▶ **YOUR TASK**:
In the records below, begin at the line that has "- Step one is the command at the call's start" and stop after the line that has "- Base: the"; quote those lines verbatim and nothing more.

▶ **PROVIDED RECORDS**:
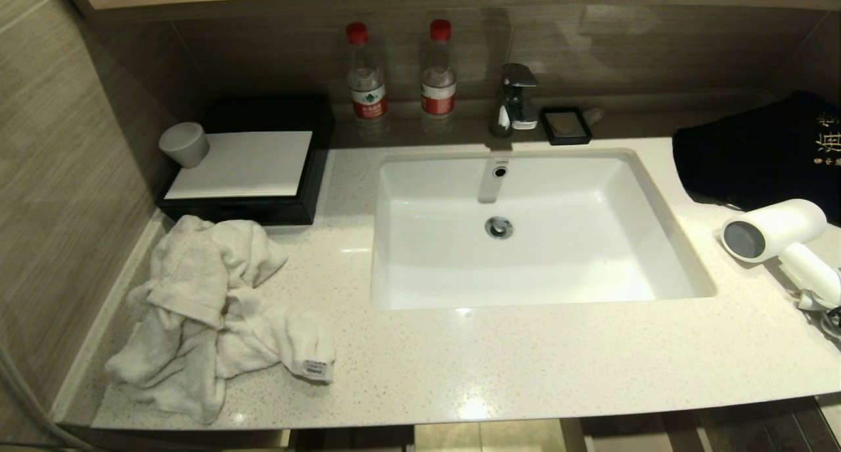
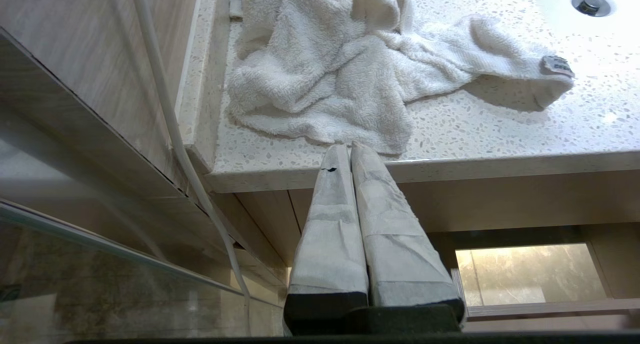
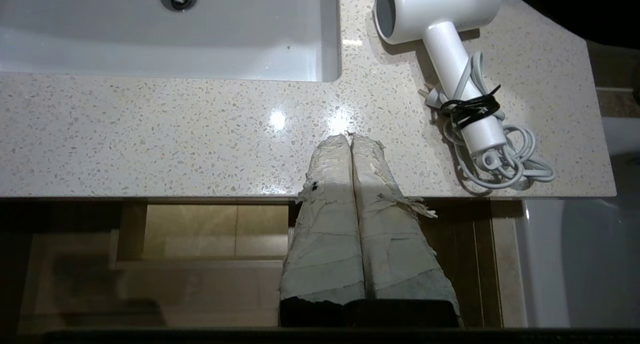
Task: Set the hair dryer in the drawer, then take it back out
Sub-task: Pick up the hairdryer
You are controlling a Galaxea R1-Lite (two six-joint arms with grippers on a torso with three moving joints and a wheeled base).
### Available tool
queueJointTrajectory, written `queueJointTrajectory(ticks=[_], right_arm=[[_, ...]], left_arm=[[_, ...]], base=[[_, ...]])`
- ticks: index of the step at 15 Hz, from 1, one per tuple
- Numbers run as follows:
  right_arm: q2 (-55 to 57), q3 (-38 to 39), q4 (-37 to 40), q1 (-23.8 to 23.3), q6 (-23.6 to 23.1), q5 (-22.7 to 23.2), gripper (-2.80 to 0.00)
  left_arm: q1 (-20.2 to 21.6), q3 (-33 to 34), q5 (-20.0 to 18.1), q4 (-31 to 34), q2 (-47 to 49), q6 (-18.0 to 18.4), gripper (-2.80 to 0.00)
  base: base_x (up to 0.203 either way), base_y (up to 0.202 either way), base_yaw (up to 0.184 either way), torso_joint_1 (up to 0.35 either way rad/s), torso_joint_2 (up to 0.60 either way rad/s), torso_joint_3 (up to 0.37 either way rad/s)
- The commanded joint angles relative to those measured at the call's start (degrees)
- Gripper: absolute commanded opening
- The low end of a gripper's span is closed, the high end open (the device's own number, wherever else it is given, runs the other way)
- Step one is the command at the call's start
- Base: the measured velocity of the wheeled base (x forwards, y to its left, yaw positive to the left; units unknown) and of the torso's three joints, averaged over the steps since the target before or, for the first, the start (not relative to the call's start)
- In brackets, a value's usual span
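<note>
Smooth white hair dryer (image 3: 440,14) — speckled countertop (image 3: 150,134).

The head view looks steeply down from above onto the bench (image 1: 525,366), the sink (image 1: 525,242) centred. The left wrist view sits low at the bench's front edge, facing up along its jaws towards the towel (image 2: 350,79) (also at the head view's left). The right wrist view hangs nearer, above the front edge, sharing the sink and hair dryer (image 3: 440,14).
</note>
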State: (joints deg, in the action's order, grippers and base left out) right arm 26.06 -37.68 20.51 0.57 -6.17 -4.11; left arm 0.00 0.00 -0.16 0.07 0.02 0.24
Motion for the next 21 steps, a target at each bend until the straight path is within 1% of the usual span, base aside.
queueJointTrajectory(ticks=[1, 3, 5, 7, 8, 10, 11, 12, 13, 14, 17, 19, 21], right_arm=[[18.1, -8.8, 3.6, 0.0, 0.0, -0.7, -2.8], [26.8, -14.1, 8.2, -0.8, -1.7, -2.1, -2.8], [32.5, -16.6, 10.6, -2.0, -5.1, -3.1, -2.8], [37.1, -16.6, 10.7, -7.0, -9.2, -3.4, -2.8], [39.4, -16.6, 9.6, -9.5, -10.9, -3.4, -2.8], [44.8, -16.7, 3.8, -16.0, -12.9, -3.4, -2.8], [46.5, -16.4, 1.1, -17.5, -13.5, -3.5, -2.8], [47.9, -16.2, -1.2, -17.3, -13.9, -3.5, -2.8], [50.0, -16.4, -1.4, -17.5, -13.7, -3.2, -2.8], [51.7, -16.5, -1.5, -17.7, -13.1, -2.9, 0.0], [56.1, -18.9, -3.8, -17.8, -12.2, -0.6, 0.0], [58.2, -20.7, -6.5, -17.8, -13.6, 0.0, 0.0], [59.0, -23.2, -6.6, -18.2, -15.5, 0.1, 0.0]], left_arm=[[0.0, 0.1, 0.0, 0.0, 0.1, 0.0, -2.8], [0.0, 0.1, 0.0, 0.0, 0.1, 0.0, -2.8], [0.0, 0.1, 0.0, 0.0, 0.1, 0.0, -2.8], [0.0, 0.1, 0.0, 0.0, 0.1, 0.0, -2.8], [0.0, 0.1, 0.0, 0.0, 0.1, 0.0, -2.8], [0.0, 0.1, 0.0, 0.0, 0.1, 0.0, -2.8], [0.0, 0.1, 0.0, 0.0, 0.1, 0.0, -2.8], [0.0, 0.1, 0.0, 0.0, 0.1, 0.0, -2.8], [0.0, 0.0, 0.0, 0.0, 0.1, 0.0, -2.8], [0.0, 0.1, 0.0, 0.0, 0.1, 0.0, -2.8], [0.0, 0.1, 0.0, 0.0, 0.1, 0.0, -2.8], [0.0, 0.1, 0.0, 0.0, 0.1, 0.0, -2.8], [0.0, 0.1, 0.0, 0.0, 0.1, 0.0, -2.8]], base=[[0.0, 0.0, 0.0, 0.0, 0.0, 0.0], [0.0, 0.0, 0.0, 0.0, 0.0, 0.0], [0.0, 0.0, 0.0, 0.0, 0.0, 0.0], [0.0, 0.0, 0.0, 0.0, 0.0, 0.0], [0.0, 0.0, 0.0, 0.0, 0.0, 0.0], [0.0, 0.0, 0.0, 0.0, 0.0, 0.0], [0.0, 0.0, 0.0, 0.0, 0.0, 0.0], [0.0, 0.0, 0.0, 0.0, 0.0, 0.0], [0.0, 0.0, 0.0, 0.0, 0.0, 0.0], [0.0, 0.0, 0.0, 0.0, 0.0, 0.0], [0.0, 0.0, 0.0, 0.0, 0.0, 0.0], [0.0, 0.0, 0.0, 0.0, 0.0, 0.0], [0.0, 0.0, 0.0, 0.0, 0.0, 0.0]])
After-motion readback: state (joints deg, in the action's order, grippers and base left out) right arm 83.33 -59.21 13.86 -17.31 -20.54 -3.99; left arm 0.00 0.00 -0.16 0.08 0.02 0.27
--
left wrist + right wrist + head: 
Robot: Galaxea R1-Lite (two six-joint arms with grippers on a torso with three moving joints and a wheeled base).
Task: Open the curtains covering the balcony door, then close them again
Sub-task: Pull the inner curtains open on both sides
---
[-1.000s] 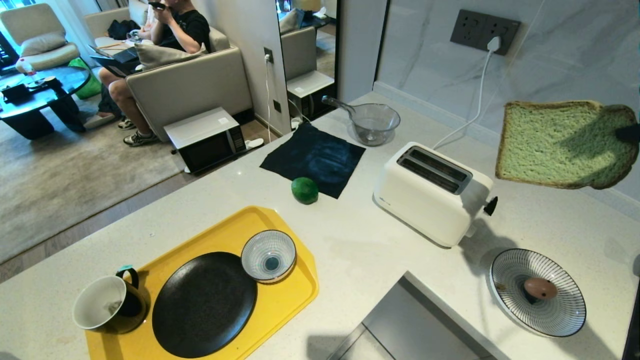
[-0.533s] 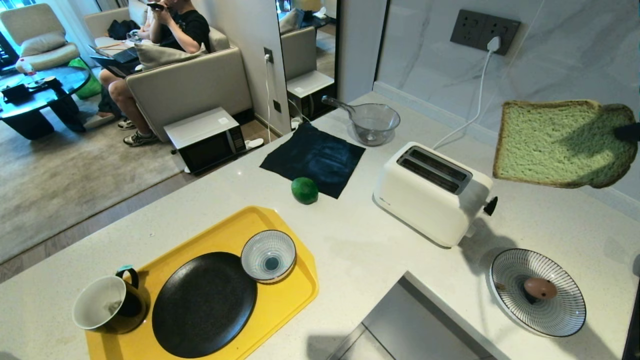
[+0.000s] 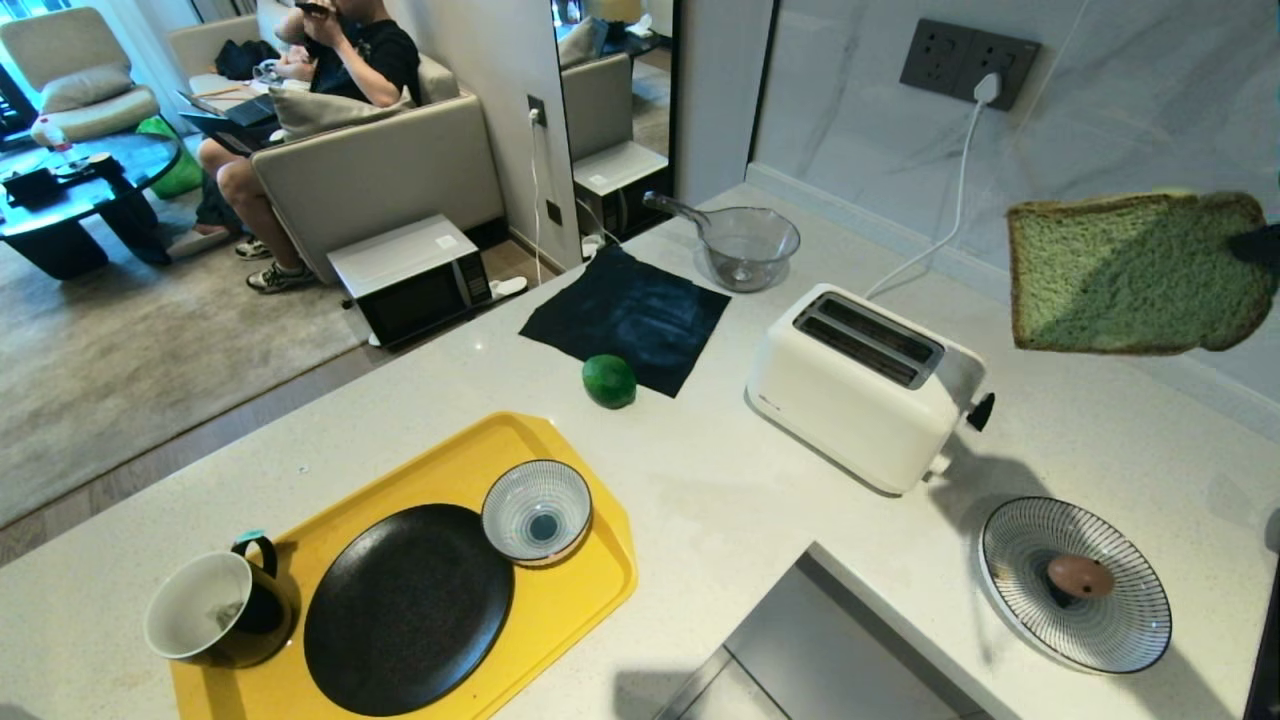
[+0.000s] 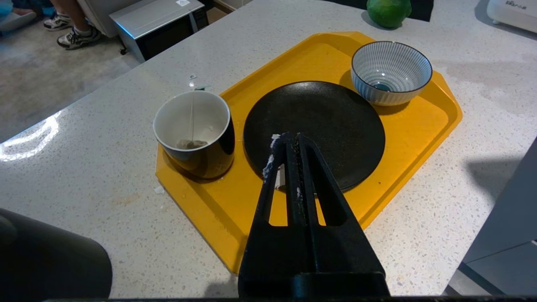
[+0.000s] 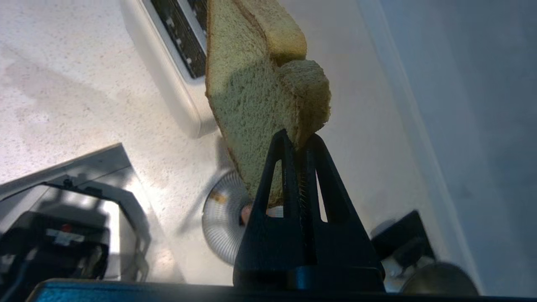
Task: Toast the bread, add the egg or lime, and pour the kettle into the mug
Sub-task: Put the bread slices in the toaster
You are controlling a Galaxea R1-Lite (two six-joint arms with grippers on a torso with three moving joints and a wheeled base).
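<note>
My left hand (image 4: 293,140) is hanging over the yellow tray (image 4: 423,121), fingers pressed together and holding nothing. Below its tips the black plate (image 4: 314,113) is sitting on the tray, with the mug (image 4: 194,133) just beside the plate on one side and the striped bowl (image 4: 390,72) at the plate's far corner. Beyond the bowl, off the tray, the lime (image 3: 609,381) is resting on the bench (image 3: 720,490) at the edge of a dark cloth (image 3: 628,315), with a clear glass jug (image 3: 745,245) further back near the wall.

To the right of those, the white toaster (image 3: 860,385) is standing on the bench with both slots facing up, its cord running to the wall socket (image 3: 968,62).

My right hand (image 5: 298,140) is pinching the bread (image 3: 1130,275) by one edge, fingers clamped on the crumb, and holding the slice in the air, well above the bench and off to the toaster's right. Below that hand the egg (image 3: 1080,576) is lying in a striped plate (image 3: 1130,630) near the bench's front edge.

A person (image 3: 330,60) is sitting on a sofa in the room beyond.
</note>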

▶ **RESPONSE FOR THIS EXERCISE**:
- Step one is the command at the call's start
- Base: the measured velocity of the wheeled base (x forwards, y to its left, yaw positive to the left; units unknown) and of the torso's three joints, averaged over the steps since the target before or, for the first, the start (not relative to the call's start)

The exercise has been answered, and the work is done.